_DATA EXTRACT_.
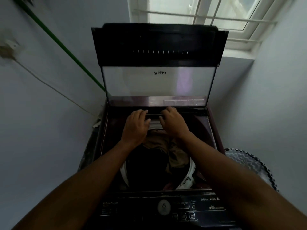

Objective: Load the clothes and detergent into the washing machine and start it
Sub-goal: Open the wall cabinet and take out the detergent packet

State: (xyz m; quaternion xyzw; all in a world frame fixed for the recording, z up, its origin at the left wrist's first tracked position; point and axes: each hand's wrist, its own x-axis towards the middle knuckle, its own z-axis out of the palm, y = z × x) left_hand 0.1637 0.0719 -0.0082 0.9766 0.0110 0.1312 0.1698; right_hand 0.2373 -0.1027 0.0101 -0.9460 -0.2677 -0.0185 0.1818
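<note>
Washer point(103, 146): one top-loader, in the corner under one window point(204, 19). One lid point(157, 63) folded up, glass panel upright. One drum point(186, 178), dim, with clothes point(176, 156) inside — brown and dark pieces, count unclear. One basket point(249, 165) just right of the machine. One dial point(164, 206) on the front panel. Both arms stretched forward: my left hand point(136, 125) and right hand point(173, 122) rest side by side on the rear tub edge, fingers curled over a dark strip there; can't tell if they actually grasp it.
</note>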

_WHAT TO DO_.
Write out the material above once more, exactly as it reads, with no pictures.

_WRITTEN SOLUTION_.
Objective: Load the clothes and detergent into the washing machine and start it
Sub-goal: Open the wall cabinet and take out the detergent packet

State: (xyz m; quaternion xyzw; all in a world frame fixed for the recording, z up, its origin at the left wrist's first tracked position; point and axes: each hand's wrist, its own x-axis towards the middle knuckle, its own z-axis out of the palm, y = z × x) left_hand 0.1637 0.0719 -0.0082 0.9766 0.0110 0.1312 0.1698; right_hand 0.2373 -0.1027 0.0101 -0.9460 -0.2677 -0.0185 0.1818
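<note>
Washer point(103, 146): one top-loader, in the corner under one window point(204, 19). One lid point(157, 63) folded up, glass panel upright. One drum point(186, 178), dim, with clothes point(176, 156) inside — brown and dark pieces, count unclear. One basket point(249, 165) just right of the machine. One dial point(164, 206) on the front panel. Both arms stretched forward: my left hand point(136, 125) and right hand point(173, 122) rest side by side on the rear tub edge, fingers curled over a dark strip there; can't tell if they actually grasp it.
</note>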

Nothing more remains in this exercise.